A livreira Márcia Bocchi Simon, de 38 anos, acompanha a história da família Paiva desde o primeiro livro de Marcelo Rubens Paiva, Feliz Ano Velho. Márcia conta que, logo que o livro Ainda Estou Aqui foi lançado, no ano de 2015, ela se interessou pela obra que, de forma mais detalhada que o filme, aborda a história da mãe do autor e a questão da doença de Alzheimer, ao mesmo tempo que faz um recorte da história do Brasil.

“Há quem diga que precisa ter anistia para golpista, né? Então eu acho que esse filme faz um trabalho social e histórico muito importante no país também. E a visibilidade que ele tem, não só no Brasil, mas principalmente fora dele, acho que é muito, muito importante para que a história seja reconhecida e conhecida, e não seja negada como ela foi por tanto tempo”, afirma Márcia.

Cassiano G. Zanella, de 29 anos, é cineasta e assistiu ao filme na Mostra de São Paulo, em outubro do ano passado, a primeira sessão de Ainda Estou Aqui em solo brasileiro. “O filme é muito competente em mostrar como o horror da ditadura invade a vida cotidiana, a vida banal, afetando a rotina de uma família comum que poderia ser a minha, a sua. Merece toda a aclamação que está tendo, principalmente a de Fernanda Torres que tem que carregar toda a tensão e medo da personagem sem se deixar abalar por isso”, analisa.

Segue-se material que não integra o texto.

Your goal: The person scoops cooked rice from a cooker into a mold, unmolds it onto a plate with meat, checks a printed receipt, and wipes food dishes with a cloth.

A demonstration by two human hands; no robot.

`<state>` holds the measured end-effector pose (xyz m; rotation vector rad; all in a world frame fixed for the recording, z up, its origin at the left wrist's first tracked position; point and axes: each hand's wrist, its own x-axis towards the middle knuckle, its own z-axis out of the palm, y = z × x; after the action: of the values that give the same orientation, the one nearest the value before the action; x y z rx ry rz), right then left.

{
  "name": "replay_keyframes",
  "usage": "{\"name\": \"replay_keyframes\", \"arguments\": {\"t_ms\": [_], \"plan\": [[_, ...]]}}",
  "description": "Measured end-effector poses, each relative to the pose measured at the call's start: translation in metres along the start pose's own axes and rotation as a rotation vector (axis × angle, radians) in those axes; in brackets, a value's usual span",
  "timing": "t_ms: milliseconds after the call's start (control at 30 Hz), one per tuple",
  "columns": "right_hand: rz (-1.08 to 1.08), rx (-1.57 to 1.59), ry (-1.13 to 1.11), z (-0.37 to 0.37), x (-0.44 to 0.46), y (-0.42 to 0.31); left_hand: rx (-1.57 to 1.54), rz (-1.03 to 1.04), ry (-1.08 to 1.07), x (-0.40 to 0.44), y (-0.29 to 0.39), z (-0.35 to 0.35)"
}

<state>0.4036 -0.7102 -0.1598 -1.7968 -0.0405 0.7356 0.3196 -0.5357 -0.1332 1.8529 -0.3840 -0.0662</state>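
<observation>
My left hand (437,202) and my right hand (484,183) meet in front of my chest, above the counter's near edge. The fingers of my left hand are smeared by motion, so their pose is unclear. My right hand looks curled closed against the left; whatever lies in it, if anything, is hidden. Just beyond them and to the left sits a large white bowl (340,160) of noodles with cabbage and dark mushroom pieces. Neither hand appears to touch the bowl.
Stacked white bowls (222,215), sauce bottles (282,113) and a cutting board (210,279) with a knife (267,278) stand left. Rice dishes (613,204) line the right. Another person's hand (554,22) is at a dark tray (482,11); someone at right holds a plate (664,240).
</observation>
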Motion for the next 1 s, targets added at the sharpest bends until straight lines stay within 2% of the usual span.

Até o momento, o filme já conquistou os prêmios de melhor roteiro no Festival de Veneza, o Globo de Ouro e o Satellite Awards de melhor atriz para a protagonista Fernanda Torres. Além disso, Ainda Estou Aqui coleciona indicações em outras premiações, e fez história ao receber três indicações no Oscar 2025, nas categorias Melhor Atriz, Melhor Filme Internacional e Melhor Filme.

 

Em cartaz

Ainda Estou Aqui está em cartaz no Movie Arte Cinemas de Erechim e, dos dias 6 a 12 de fevereiro, os ingressos estão com preço promocional de R$ 10, devido a campanha Semana do Cinema.